Astrostatistics in a Nutshell
In the 19th century, the astronomers and the statisticians were the same people: Legendre, Laplace and Gauss developed least squares regression based on the normal (Gaussian) error distribution to solve problems in celestial mechanics. But for most of the 20th century, astronomers and statisticians had little contact. Astronomers thus largely missed the move from least squares to the more sophisticated maximum likelihood estimation. They were mostly unaware of stochastic autoregressive models to treat aperiodic variations in time series, spatial statistics to treat pattens of points in space, local regression for data smoothing, survival analysis to treat nondetections, and many other innovations in applied statistics. Some modern techniques – bootstrap resampling, wavelet analysis, and particularly Bayesian inference – have become popular in portions of the astronomical community. But the majority of astronomers continued to use a narrow suite of familiar statistical procedures, or develop ad hoc methodology for specific purposes.

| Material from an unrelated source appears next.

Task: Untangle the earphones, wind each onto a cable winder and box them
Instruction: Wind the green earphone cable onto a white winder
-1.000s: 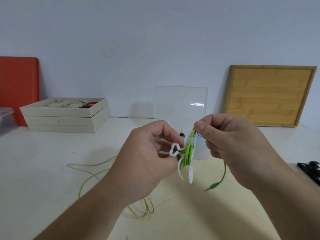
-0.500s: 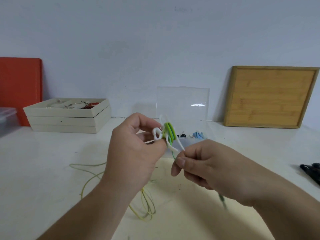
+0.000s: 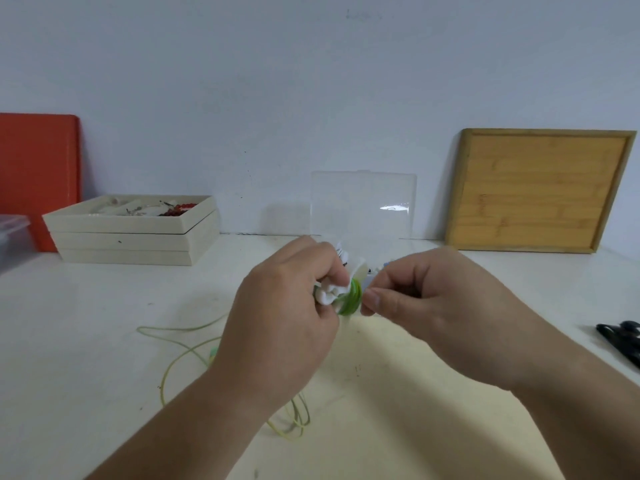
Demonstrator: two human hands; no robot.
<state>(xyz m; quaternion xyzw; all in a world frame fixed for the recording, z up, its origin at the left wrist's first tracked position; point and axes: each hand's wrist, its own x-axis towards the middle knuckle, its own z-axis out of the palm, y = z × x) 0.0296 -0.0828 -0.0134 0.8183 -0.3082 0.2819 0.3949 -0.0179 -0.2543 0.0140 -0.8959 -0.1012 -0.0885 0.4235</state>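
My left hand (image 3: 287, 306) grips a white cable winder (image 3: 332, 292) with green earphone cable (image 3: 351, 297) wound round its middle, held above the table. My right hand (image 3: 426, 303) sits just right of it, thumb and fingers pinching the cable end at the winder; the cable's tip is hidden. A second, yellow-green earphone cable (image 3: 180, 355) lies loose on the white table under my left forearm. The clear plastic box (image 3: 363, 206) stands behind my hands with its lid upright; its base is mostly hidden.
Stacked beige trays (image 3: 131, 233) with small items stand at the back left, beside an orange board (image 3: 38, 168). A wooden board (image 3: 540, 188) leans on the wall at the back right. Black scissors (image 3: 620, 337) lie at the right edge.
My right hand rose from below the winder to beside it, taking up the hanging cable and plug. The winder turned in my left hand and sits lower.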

Since the1990s, this situation has been changing. Astronomers have become more knowledgeable about modern statlstical methodology, and statisticians have learned about the fascinating challenges presented by astronomical data. Cross-disciplinary research groups emerged, specialized conferences brought experts together, short Summer Schools educated graduate students, and textbooks have been published. Dozens of astronomical papers annually use advanced modern methods to considerable effect in addressing important research problems. More rarely, new methods are developed specifically to address astronomical issues. Thus, the field of astrostatistics has risen from a century of neglect into a youthful, vibrant enterprise.
Prior to the computer, statistical practice relied on tests and procedures that could be calculated analytically, often based on restrictive assumptions such as linear relationships with normal error distributions. But in recent decades, these assumptions have been relaxed as computationally intensive procedures have been developed. Heavy computations are perforce necessary when megadatasets are involved. Thus, astrostatistics has a close relationship to the emerging field of astroinformatics which emphasizes algorithm development and computational sophistication. Astronomers, statisticians, computer scientists and applied mathematicians thus work together to bring the most reliable and effective methods to astronomical data and science analysis.
These fields are now creating organizational entities to further progress in cross-disciplinary research and to promulgate methodology developed by the vanguard to the wider astronomical community. The International Statistical Institute (sister organization to the International Astronomical Union) created an Astrostatistics Committee. At its August 2012 meeting, the IAU will consider a proposal to create a Working Group in Astrostatistics and Astroinformatics. A Web portal (http://asaip.psu.edu), a multifaceted `social medium’, has recently been created to serve all of these organizations and the wider cross-disciplinary communities. The public domain R statistical computing environment, a huge software package with >60,000 pre-coded functionalities, is being taught to hundreds of graduate students from dozens of universities worldwide. Astrostatistics and astroinformatics sessions are organized at general U.S. (AAS, JSM) and international meetings (IAU, ISI), and specialized conferences are now common.
The 220th meeting of the AAS in Anchorage is thus an auspicious time for the AAS to create a Working Group in Astroinformatics and Astrostatistics, to provide focus for the energetic work of North American astronomers in these new fields and to amplify the beneficial effects of their work for the wider astronomical community.